Saturday 6 January 2024

Michael Broers on the Ridley Scott film

Having read so many bad reviews I decided not to bother with Ridley Scott's film, but I may be more interested in the four hour directors cut not yet released.

The film apparently focused very much on war and sex, or more particularly on Napoleon's relationship with Josephine. Phoenix is older than Napoleon was at the end of his career, and Josephine, in the film played by Vanessa Kirby, is portrayed as younger than Napoleon when in fact the reverse was the case.

Michael Briers who ironically was involved in the preparation for the film, indicates in a perceptive article that there was so much more to Napoleon than is revealed by the film.

Michael Broers Napoleon: The Decline and Fall of an Empire: 1811-1821 (Pegasus 2022)

Broers is for me the best of the historians of the Napoleonic period, and this interview about his latest book, Napoleon: The Decline and Fall of an Empire: 1811-1821 is also very much worth listening to. Broers offers an interesting perspective on Napoleon's relationship with Josephine, indicating that her aristocratic background was important to a young man who grew up in the ancien regime feeling socially very insecure.

Broers concludes that Waterloo was more important for the reputation and career of Wellington than it was for Napoleon. The 100 Days was a gamble with the odds stacked heavily against him. Even had he won that battle, the strength of the armies allied against him made his ultimate defeat almost inevitable. On Elba he very much feared that the only one of his enemies that would treat him fairly was Alexander with whom her personally got on well. So with very real fears that he might well end up on St Helena or worse, the decision to return to France was the last throw of the dice.

Elsewhere on my blog I have written about Waterloo and its importance for British nationalist mythology and also on the factors that seem to have made Napoleon decide to leave Elba.

Wednesday 7 June 2023

Kensal Green Cemetery, St Helena and Napoleon

Kensal Green Cemetery, founded in 1833, is the oldest and apparently the most prestigious private cemetery in Britain. The Friends of Kensal Green Cemetery have just released an article by Henry Vivian-Neal about its Napoleonic and St Helena connections.

Tomb of Lt. Col. Gideon Gorrequer, 1780 – 1841

Here are to be found the remains of some of those who served under Hudson Lowe in guarding Napoleon on St Helena.
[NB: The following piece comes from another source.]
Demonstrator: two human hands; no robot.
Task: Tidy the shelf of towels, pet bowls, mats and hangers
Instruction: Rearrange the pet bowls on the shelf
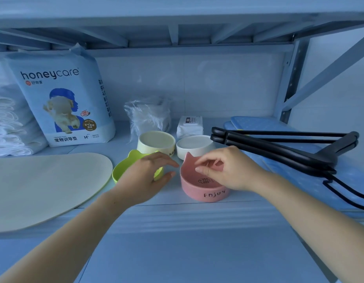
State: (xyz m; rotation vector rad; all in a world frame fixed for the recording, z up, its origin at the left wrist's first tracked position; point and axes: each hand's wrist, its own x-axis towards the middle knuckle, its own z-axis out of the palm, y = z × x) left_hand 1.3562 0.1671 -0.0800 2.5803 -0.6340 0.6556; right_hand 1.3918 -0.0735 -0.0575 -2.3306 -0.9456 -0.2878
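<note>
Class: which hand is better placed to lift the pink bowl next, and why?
Right: the right hand is over the pink bowl; the left hand is over the green bowl.

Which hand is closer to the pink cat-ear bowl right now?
Right. The right hand is over the pink bowl; the left hand is beside it, over the green bowl.

The front of the shelf (177,217) lies bare before me, and a narrow gap runs between green bowl (120,170) and pink bowl (205,194). Behind it the cream bowl (154,139) and white bowl (193,146) (just beside each other) block me; black hangers (279,152) bar my right, a cream mat (44,184) my left.
</note>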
Most well known is Colonel Gideon Gorrequer, whose diary revealed a deeply unsympathetic view of Sir Hudson and his wife. Less well known are General Wynyard, Lowe's military secretary, Alexander Baxter M.D., the doctor whose services Napoleon declined, and Lt Colonel John Ward who served with the 66th Regiment of Foot, made some sketches of Napoleon and assisted with the death mask.

Ward was also present at the exhumation in 1840, as was another inhabitant of the cemetery the Comte de Jarnac, a member of the expedition that returned Napoleon's body to France, who later became French ambassador to the UK.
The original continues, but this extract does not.